* EXERCISE: Find the number of lines containing the string "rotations" in the data. Answer with the number by itself.

* EXERCISE INPUTS:

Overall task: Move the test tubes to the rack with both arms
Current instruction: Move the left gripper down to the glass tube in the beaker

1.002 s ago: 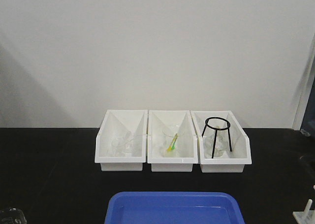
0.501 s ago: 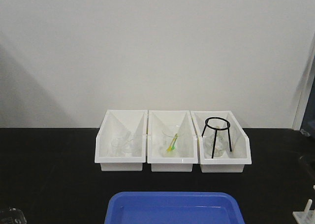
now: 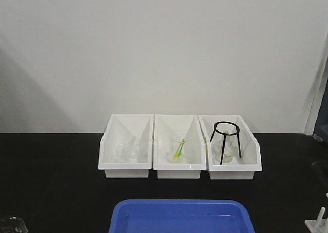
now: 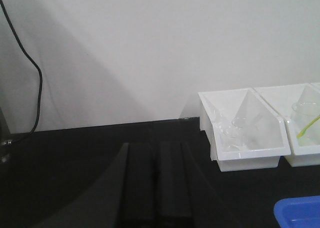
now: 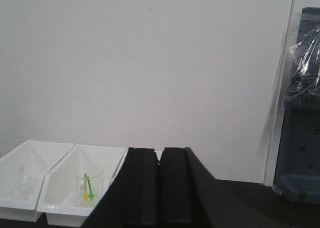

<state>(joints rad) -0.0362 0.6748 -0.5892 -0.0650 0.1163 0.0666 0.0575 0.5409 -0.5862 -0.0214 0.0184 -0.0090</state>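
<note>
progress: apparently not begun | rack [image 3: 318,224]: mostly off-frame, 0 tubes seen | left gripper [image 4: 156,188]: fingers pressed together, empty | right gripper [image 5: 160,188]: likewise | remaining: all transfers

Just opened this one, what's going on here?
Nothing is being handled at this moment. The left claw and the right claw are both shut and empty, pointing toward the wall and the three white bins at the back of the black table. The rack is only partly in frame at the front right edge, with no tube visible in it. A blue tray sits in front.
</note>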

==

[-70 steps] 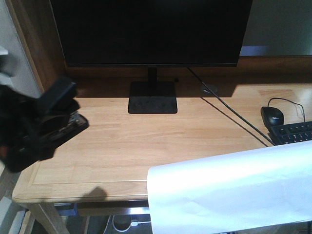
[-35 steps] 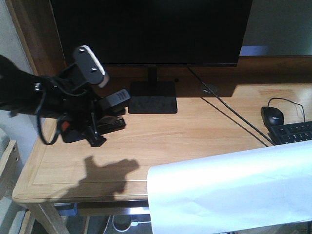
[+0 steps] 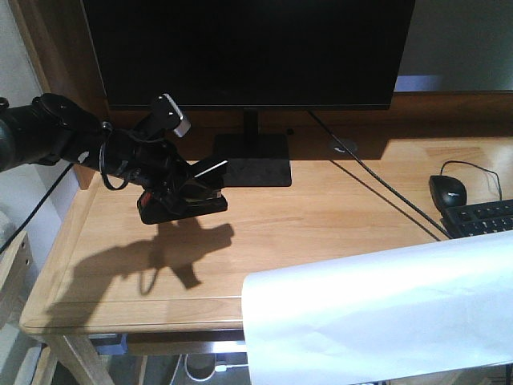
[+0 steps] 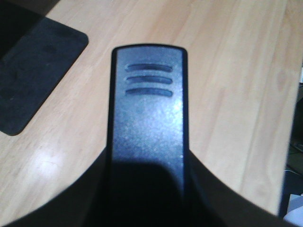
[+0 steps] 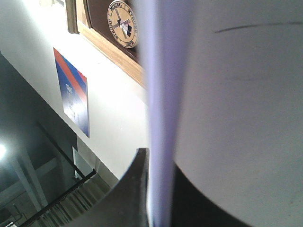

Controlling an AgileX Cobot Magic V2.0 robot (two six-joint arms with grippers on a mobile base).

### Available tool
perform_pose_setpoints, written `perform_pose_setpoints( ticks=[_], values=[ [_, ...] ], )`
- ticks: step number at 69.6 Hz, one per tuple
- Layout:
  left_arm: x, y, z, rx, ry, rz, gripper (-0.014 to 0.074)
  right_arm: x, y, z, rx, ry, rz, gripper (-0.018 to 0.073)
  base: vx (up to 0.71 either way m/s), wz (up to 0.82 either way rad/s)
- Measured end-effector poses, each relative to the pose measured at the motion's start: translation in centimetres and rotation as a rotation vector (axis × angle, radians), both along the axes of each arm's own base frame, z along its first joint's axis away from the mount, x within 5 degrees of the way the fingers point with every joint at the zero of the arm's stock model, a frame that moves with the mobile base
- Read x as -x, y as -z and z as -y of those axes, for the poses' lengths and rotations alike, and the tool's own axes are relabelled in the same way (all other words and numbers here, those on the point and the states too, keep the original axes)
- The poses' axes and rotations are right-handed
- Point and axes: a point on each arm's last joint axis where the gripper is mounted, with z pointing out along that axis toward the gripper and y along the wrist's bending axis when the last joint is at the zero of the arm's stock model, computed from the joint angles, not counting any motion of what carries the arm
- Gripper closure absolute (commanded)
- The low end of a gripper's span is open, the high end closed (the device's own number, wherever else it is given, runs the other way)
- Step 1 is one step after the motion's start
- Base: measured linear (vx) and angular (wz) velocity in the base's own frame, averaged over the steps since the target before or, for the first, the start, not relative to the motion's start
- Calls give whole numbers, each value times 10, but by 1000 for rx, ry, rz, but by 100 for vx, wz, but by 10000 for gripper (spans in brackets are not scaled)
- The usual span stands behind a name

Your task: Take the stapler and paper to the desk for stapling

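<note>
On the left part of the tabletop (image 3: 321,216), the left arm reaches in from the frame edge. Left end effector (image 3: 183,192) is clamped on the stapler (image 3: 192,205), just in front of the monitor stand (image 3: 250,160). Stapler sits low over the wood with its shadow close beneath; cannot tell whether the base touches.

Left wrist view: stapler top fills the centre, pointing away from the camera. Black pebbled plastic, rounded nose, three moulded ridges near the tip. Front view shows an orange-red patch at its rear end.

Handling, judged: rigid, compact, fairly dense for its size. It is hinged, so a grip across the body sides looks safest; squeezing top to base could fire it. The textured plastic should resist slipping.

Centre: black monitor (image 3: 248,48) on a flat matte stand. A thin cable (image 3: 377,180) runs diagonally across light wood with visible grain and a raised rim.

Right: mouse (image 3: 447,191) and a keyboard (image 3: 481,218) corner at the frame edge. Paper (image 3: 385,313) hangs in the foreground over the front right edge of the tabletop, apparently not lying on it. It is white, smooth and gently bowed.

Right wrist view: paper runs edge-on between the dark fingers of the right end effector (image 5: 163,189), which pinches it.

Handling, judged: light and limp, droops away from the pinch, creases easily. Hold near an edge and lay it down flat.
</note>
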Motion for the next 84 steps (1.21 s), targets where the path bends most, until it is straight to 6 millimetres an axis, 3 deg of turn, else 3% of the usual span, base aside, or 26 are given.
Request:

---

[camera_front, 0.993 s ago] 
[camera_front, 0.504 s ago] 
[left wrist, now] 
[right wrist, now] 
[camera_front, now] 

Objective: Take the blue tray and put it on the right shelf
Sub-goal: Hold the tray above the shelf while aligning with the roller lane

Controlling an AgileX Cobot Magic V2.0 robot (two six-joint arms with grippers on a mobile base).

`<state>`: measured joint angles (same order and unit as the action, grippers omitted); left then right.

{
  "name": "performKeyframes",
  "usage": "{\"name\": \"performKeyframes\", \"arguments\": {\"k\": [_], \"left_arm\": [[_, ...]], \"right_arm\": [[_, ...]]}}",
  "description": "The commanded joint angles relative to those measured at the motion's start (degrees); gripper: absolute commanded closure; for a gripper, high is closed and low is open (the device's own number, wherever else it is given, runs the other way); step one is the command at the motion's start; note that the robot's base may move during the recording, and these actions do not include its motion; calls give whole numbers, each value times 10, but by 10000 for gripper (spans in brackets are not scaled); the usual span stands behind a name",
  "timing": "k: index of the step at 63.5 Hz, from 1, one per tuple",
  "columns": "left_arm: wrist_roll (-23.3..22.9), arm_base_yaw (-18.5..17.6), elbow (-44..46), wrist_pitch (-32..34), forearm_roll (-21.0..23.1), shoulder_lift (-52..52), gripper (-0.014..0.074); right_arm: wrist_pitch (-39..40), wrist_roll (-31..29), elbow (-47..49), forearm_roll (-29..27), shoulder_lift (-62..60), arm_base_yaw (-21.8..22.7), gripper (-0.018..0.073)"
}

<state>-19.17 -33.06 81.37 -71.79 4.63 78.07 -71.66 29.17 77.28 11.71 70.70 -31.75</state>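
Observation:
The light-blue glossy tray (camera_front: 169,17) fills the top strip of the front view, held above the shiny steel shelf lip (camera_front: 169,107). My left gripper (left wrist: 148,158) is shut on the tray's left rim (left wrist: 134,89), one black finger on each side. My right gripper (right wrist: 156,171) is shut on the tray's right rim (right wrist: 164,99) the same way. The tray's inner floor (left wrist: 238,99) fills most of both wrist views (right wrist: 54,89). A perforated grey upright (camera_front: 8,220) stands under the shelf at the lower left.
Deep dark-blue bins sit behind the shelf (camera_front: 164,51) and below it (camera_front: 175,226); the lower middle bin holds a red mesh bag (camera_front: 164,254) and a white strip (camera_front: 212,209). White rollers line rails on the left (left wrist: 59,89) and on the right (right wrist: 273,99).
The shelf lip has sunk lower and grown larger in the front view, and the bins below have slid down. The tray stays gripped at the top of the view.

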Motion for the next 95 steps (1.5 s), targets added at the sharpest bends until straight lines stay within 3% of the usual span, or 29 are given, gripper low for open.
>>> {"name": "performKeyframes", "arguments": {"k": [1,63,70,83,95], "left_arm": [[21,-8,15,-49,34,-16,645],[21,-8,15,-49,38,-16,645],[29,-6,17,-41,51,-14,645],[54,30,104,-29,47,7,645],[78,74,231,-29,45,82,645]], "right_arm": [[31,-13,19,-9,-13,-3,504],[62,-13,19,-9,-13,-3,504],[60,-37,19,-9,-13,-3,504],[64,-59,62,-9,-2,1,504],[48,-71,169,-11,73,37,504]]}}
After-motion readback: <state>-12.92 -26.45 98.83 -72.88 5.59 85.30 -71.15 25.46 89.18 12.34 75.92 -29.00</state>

* RESULT BELOW: 2